There are a few things to note in the above implementation. First, results has been changed from a Collection to a Map (as Maps aren't part of Java collections). Secondly, the introduction of the nested for-loop that iterates over the databases results, checking if each ResultData record has been returned previously (results.get(record) will return null if the record has not been seen before), and adding the record to the map with an updated weighting. And finally, the search method now returns null. Well that doesn't sound right. A sorted map (using a HashMap is not suitable here as the ordering of it's key-pair values are non-deterministic) is sorted by key, whilst we want ordering by descending order of value.

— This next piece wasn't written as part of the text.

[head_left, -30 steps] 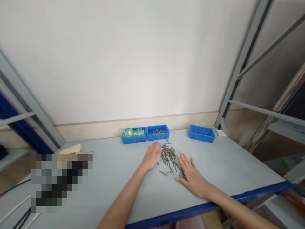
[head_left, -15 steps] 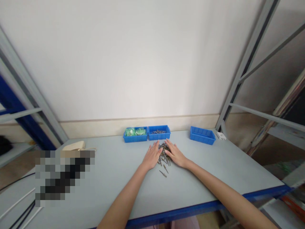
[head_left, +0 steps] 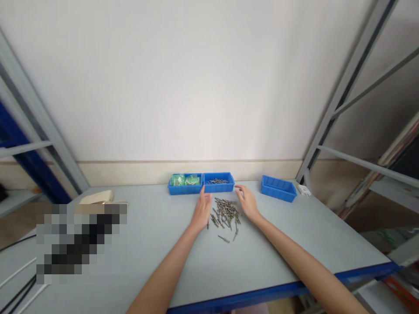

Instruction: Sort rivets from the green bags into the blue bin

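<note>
A loose pile of metal pieces (head_left: 226,212), thin shanks with brassy thicker parts that look like expansion bolts or rivets, lies on the grey table. My left hand (head_left: 202,211) stands on edge at the pile's left side, fingers stretched out and palm turned toward it. On the other side my right hand (head_left: 248,203) is curved, its fingers apart and holding nothing. Two single pieces lie nearer to me, one of them a stray piece (head_left: 224,239) below the pile. Behind the hands, a blue bin (head_left: 218,188) contains several similar thin metal pieces.
Left of that bin stands another blue bin (head_left: 185,190) with green-and-clear plastic bags. A third blue bin (head_left: 278,192) sits at the back right beside a white socket-like block (head_left: 304,190). A cream device (head_left: 96,197) and cables occupy the left. Metal frame posts flank the table.
Both hands have drawn apart from over the pile to its two sides. The pieces now lie more spread out and in fuller view.
</note>
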Demonstrator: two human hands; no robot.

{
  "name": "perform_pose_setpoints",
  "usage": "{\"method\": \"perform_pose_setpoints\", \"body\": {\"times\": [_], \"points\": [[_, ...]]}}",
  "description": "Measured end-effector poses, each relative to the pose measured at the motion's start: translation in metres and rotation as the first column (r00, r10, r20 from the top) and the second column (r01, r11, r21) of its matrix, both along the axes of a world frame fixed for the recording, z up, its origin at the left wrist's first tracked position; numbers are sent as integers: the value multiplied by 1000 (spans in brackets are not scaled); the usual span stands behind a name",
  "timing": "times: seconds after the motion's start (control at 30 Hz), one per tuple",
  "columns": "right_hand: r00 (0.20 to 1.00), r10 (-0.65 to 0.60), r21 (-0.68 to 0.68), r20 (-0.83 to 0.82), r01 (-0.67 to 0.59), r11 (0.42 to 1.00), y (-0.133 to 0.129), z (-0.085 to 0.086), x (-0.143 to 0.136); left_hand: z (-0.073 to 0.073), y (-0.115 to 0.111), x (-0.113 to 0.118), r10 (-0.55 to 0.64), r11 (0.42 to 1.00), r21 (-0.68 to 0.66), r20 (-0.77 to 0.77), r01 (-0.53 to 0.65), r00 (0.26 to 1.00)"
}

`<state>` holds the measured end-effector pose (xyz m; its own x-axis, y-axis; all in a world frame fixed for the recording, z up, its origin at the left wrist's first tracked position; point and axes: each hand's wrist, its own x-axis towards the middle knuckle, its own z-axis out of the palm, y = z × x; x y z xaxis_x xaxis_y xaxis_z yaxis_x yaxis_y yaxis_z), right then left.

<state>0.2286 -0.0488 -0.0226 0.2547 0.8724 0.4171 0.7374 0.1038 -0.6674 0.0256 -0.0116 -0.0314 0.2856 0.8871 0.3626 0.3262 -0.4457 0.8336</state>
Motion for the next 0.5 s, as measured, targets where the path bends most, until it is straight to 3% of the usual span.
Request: {"method": "perform_pose_setpoints", "body": {"times": [0.07, 0.1, 0.17, 0.27, 0.4, 0.5], "points": [[983, -159, -46, -94, 156, 987, 22, 11, 6, -2, 9, -3, 106, 994, 9, 69, -107, 992], [973, -181, -139, -141, 161, 977, 34, 17, 9, -3, 14, -5, 148, 989, -4, 87, -149, 985], [966, -137, -292, -220, 68, 954, 55, 26, 13, -5, 21, -10, 188, 982, -49, 102, -184, 977], [949, -49, -362, -312, -71, 929, 70, 31, 14, -5, 26, -15, 201, 976, -103, 89, -192, 976], [905, 11, -350, -426, -176, 920, 59, 26, 9, -1, 21, -15, 189, 973, -148, 63, -178, 980], [879, 26, -297, -476, -188, 936, 39, 17, 2, 3, 16, -12, 118, 982, -159, 70, -106, 990]]}}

The next step here would be create a new another map, which contains a bespoke comparator for ResultData that takes in the initial map of results. This map can be used to get the value for each key, and provide some order to the second map. This sounds quite horrible, and I really want to go have some tea, so I am vetoing this solution, and instead going hunting for some other data types that may be useful to me.

After some quick searching, I decided that using the Google Collections (now known as Guava) would be the way forward (and fun to try something new). Reviewing the API resulted in me discovering the TreeMultiMap, and rubbing my hands together rather happily.
Implementation of Multimap whose keys and values are ordered by their natural ordering or by supplied comparators. In all cases, this implementation uses Comparable.compareTo(T) or Comparator.compare(T, T) instead of Object.equals(java.lang.Object) to determine equivalence of instances.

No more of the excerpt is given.